-- What needs to be done --
Please write out the listing exactly, with nothing altered.

Recorded information START

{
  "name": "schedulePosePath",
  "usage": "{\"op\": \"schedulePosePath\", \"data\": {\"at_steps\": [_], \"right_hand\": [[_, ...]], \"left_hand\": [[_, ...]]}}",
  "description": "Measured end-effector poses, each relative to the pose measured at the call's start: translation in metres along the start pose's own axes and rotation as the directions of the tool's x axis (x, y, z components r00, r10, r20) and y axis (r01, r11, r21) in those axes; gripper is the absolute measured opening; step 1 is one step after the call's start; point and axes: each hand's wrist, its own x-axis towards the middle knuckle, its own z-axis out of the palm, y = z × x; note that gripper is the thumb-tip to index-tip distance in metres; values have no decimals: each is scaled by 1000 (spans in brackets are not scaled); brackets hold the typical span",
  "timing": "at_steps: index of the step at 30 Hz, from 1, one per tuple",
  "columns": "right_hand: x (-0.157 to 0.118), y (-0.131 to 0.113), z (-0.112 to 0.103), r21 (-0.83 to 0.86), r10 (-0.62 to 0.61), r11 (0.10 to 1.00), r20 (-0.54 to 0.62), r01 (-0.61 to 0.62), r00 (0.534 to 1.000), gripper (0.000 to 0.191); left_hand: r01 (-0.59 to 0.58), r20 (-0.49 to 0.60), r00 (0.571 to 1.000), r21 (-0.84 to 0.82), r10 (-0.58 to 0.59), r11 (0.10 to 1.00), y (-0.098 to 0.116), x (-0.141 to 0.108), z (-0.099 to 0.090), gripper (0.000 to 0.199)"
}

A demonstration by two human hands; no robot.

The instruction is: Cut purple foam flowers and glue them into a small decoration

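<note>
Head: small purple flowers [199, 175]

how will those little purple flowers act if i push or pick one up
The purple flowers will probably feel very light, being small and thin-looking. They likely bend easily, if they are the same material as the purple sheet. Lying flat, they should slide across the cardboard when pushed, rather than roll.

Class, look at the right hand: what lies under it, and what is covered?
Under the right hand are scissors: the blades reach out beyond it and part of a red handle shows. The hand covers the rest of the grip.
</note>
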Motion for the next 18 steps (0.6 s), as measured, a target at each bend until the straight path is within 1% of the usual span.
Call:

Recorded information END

-- Solution to this exercise --
{
  "name": "schedulePosePath",
  "usage": "{\"op\": \"schedulePosePath\", \"data\": {\"at_steps\": [_], \"right_hand\": [[_, ...]], \"left_hand\": [[_, ...]]}}",
  "description": "Measured end-effector poses, each relative to the pose measured at the call's start: translation in metres along the start pose's own axes and rotation as the directions of the tool's x axis (x, y, z components r00, r10, r20) and y axis (r01, r11, r21) in those axes; gripper is the absolute measured opening; step 1 is one step after the call's start; point and axes: each hand's wrist, its own x-axis towards the middle knuckle, its own z-axis out of the palm, y = z × x; note that gripper is the thumb-tip to index-tip distance in metres; values have no decimals: each is scaled by 1000 (spans in brackets are not scaled); brackets hold the typical span",
  "timing": "at_steps: index of the step at 30 Hz, from 1, one per tuple",
  "columns": "right_hand: x (-0.157 to 0.118), y (-0.131 to 0.113), z (-0.112 to 0.103), r21 (-0.83 to 0.86), r10 (-0.62 to 0.61), r11 (0.10 to 1.00), r20 (-0.54 to 0.62), r01 (-0.61 to 0.62), r00 (0.534 to 1.000), gripper (0.000 to 0.191); left_hand: r01 (-0.59 to 0.58), r20 (-0.49 to 0.60), r00 (0.571 to 1.000), r21 (-0.84 to 0.82), r10 (-0.58 to 0.59), r11 (0.10 to 1.00), y (-0.098 to 0.116), x (-0.141 to 0.108), z (-0.099 to 0.090), gripper (0.000 to 0.199)"
}

A demonstration by two human hands; no robot.

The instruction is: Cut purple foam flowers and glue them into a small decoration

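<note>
Head: small purple flowers [199, 175]

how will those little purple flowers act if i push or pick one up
The purple flowers will probably feel very light, being small and thin-looking. They likely bend easily, if they are the same material as the purple sheet. Lying flat, they should slide across the cardboard when pushed, rather than roll.

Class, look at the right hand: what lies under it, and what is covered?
Under the right hand are scissors: the blades reach out beyond it and part of a red handle shows. The hand covers the rest of the grip.
</note>
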Motion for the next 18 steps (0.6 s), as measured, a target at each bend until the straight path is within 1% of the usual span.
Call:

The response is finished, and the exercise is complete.